The British royal wedding cake is back in the news: Fox News reports that a slice of Prince William and Kate Middleton’s wedding cake will be auctioned off on September 27. Bidding is expected to climb substantially; Business Insider reports that another slice of the cake sold for $10,000 in 2014.
Fiona Cairns, who designed the eight-layer cake for the 2011 wedding ceremony, revealed that Kate Middleton told her to design a wedding cake that would speak through the “language of flowers.” And Fiona did not disappoint—Business Insider notes that 17 different kinds of symbolic flora and 900 sugar-paste flowers adorned the cake.
But let’s not miss the significance of the Duchess’s instructions to the wedding cake designer. The fact that the Duchess wanted a cake that communicates with the “language of flowers” suggests two things:
1. One of the purposes of custom wedding cakes is to speak to their viewers
A wedding cake doesn’t have to be an eight-layer masterpiece in order for it to qualify as artistic expression, because high art isn’t the only kind of art that receives First Amendment protection. Still, the royal wedding cake especially demonstrates the artistic possibilities of custom wedding cakes. The cake, which stood at over three feet tall, took six weeks to construct. The stunning results showcase Fiona’s mastery of the craft—she has training both as a graphic designer and as a pastry chef.
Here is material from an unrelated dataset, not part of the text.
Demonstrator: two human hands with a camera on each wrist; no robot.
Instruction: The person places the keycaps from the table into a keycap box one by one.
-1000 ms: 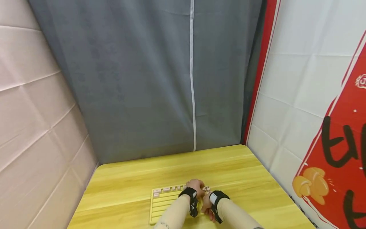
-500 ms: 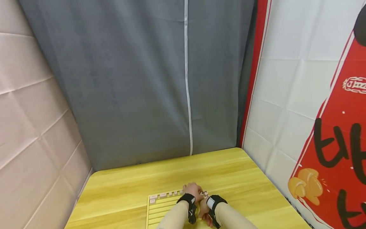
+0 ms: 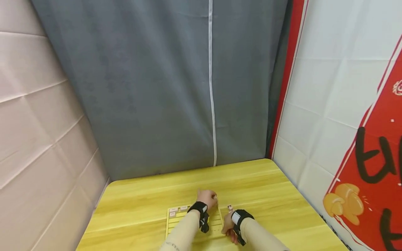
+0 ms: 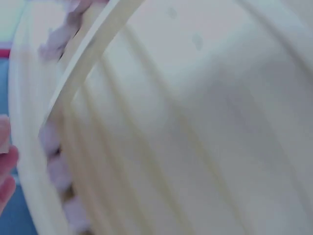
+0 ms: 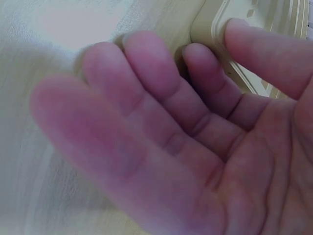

Like Fiona, our client Jack Phillips, who we are defending before the U.S. Supreme Court, also loves putting his artistic skills to work when designing wedding cakes. He wants to make sure that the cake he makes worthily commemorates the wedding. As our opening brief, filed last week with Supreme Court notes: “Although [the couple] and their guests eventually eat it, that happens well after family and friends admire it, the couple takes photos with it, and all witness the cake-cutting celebration. No one pays significant sums for an ornate wedding cake just for its taste.”
2. Floral designs help celebrate the festivities
Kate Middleton specifically wanted a wedding cake adorned with the “language of flowers.” According to Elle, the cake had “17 different types of flowers with individual meanings.” Additionally, Fiona Cairn used a technique called Lambeth piping, “where intricate piping is used to make three dimensional scroll work, leaves, flowers, and other ornaments.”
Thus, while the average onlooker might not recognize Lambeth piping, she should intuitively recognize that the flowers on the cake are hand-crafted art that contribute to the beauty and meaning surrounding the wedding.
Barronelle Stutzman’s longtime customer Rob Ingersoll sure thought so when he asked Barronelle to make the floral arrangements for his same-sex wedding. Unlike Fiona, Barronelle works with actual flowers. Rob and Curt knew that her original floral designs at their wedding would speak to them and their guests; according to them, she was their favorite florist.
Although Barronelle and Jack will serve anyone who comes in their doors, they cannot create art to commemorate all events. Because of their firm convictions about the nature of marriage, they both politely declined to use their artistic talents to celebrate a same-sex wedding.
Flowers and wedding cakes, flowers and wedding cakes—it seems that the Duchess of Cambridge has helped show that Jack and Barronelle are both creative professionals who use their artistic skills to help celebrate their religious view of marriage.
It is wrong to mandate that Jack and Barronelle must set aside their religious convictions to celebrate an event that violates their faith. Rather, let all creative professionals work peacefully in accordance with their conscience.